More than two months after the agreement between outgoing President Barack Obama and Prime Minister Malcolm Turnbull was announced, slow progress on applications and lengthy security vetting by the US Department of Homeland Security is raising fear among those held in the Australian offshore immigration detention centres, ahead of Trump's inauguration on January 20.
Texas Republican Brian Babin, a prominent critic of President Obama's refugee resettlement policies, called the one-off Australian deal "madness" and said the incoming administration would overturn it.
A member of the hard-right Freedom Caucus, the two-term representative of Texas's 36th congressional district said Trump would block any of the planned resettlements facilitated by the United Nations High Commissioner for Refugees because of risks to the safety and security of America's citizens.
"I am confident President-elect Trump will do everything in his power to put an immediate stop to this secret Australian-US refugee deal that should have simply never happened in the first place," he told Fairfax Media.
"It was made behind doors without any input from Congress. In fact, when Congress asked for details on the agreement and the refugees, the Obama administration refused to share the information.
"This secret deal to import dangerous refugees into the US is exactly what the American people soundly rejected in November with the election of Donald Trump."
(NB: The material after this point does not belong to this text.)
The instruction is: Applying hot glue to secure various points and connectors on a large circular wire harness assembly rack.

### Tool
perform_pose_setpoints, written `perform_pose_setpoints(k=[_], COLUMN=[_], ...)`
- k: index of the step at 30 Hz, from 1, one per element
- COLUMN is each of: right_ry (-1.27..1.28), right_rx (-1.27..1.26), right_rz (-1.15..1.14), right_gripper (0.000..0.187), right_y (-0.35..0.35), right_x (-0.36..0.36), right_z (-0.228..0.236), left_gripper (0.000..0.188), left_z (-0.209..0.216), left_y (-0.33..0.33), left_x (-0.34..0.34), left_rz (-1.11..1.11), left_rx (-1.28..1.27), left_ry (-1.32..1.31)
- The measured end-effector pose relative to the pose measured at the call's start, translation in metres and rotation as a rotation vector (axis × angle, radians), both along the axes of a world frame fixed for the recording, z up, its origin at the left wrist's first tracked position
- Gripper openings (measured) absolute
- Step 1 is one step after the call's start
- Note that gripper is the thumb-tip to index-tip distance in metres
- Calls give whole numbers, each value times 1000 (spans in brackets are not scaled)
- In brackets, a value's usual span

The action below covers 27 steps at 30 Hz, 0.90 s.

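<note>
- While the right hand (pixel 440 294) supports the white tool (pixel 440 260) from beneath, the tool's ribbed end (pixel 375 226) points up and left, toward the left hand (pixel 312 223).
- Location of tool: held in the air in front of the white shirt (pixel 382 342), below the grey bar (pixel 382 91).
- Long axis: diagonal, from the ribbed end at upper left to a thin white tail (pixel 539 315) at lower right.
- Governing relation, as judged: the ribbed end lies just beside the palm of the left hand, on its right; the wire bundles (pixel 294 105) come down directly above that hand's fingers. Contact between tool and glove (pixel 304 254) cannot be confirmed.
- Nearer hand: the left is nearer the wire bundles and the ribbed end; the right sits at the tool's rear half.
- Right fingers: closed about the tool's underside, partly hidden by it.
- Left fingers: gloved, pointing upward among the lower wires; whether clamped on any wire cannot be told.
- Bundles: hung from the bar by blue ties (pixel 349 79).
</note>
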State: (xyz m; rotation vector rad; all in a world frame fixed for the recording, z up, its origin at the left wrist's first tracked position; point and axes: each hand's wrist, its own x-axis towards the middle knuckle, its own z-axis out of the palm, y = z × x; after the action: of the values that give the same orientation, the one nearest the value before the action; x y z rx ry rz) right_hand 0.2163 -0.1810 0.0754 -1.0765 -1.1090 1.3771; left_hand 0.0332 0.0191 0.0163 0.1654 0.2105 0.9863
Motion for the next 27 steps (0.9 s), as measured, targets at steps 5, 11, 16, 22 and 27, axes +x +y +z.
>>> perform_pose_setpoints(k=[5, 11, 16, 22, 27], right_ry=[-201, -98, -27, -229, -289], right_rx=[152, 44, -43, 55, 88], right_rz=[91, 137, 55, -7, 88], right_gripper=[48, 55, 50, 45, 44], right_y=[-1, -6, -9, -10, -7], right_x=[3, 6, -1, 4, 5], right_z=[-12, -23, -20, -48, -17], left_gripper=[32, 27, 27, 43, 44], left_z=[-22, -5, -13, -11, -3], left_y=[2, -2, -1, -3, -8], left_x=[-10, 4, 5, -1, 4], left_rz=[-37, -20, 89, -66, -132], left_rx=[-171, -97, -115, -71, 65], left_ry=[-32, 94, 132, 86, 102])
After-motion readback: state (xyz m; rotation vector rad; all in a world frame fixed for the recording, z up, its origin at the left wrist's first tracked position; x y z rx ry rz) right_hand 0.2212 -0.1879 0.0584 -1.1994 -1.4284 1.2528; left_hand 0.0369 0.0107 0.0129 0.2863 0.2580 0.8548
The comments follow similar criticism from the influential chairmen of the House and Senate judiciary committees, who said in November the White House had "left Americans in the dark".
As part of the agreement in New York in September, Australia also committed $130 million for further aid to displaced people around the world.
Optimism exists among Australian diplomats in the US that refugee resettlements will still proceed, even taking into account Trump's mooted ban on Muslim immigration and inflammatory campaign rhetoric about refugees.
One US-based immigration expert said a wider refugee ban was likely when Trump took office and suggested PM Turnbull start exploring other options.
Immigration Minister Peter Dutton refuses to discuss progress of the deal, while a spokesman for Turnbull said he remained confident it would survive the change of administration.
Asylum seeker advocates in Australia said US immigration officials were due back on Nauru over the weekend, with about 100 people there currently being processed for possible resettlement.
Homeland Security officials are expected in Nauru in February.
On Manus Island, detainees are expecting immigration officials next month but no list of possible transfers has been prepared.
Last month, Immigration and Border Protection Department secretary Michael Pezzullo and senior officials made a secret visit to the US to establish ties with members of Trump's circle on the resettlement plan, also talking up the Coalition's hard-line Operation Sovereign Borders border protection regime.